▶ _Exercise brief_
Reproduce precisely the lines of the listing below, starting with the line that contains "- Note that" and stopping after the line that contains "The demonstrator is"; include nothing else.

▶ _Supplied data_
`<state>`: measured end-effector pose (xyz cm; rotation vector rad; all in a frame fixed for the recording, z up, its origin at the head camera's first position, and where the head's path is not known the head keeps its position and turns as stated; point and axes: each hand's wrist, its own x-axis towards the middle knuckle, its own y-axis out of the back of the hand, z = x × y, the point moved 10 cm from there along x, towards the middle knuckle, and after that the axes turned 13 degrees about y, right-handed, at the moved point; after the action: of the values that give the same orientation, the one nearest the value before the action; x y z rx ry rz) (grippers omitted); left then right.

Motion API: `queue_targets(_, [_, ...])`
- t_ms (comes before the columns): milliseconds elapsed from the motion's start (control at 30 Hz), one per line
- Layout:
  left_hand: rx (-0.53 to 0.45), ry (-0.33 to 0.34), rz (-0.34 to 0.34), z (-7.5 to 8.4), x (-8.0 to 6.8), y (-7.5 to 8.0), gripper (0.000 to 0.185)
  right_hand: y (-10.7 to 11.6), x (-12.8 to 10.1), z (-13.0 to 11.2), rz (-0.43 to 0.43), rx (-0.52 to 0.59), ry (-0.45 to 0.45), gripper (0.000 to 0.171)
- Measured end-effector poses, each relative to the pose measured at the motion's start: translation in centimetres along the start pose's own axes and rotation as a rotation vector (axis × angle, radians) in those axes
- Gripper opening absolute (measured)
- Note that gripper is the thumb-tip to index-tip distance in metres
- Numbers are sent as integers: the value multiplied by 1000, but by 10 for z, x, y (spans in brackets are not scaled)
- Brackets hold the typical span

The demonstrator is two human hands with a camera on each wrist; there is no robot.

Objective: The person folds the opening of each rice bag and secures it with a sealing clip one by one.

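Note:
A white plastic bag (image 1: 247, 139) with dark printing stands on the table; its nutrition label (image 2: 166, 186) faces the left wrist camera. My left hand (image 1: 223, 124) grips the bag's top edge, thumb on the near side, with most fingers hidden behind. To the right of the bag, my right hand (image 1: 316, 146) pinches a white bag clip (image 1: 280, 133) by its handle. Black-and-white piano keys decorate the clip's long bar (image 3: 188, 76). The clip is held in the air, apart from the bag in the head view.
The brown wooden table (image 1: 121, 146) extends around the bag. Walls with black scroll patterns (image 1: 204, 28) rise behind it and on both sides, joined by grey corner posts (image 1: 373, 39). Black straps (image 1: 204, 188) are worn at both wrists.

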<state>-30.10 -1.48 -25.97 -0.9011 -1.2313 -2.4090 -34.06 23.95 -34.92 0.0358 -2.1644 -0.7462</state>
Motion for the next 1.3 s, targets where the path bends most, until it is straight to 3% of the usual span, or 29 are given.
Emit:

▶ _Solution for this problem_
- Note that gripper is the thumb-tip to index-tip distance in metres
- Numbers are sent as integers: the value multiplied by 1000, but by 10 for z, x, y (spans in brackets are not scaled)
- Brackets hold the typical span

The demonstrator is two human hands with a camera on each wrist; there is no robot.

There is no more to the exercise.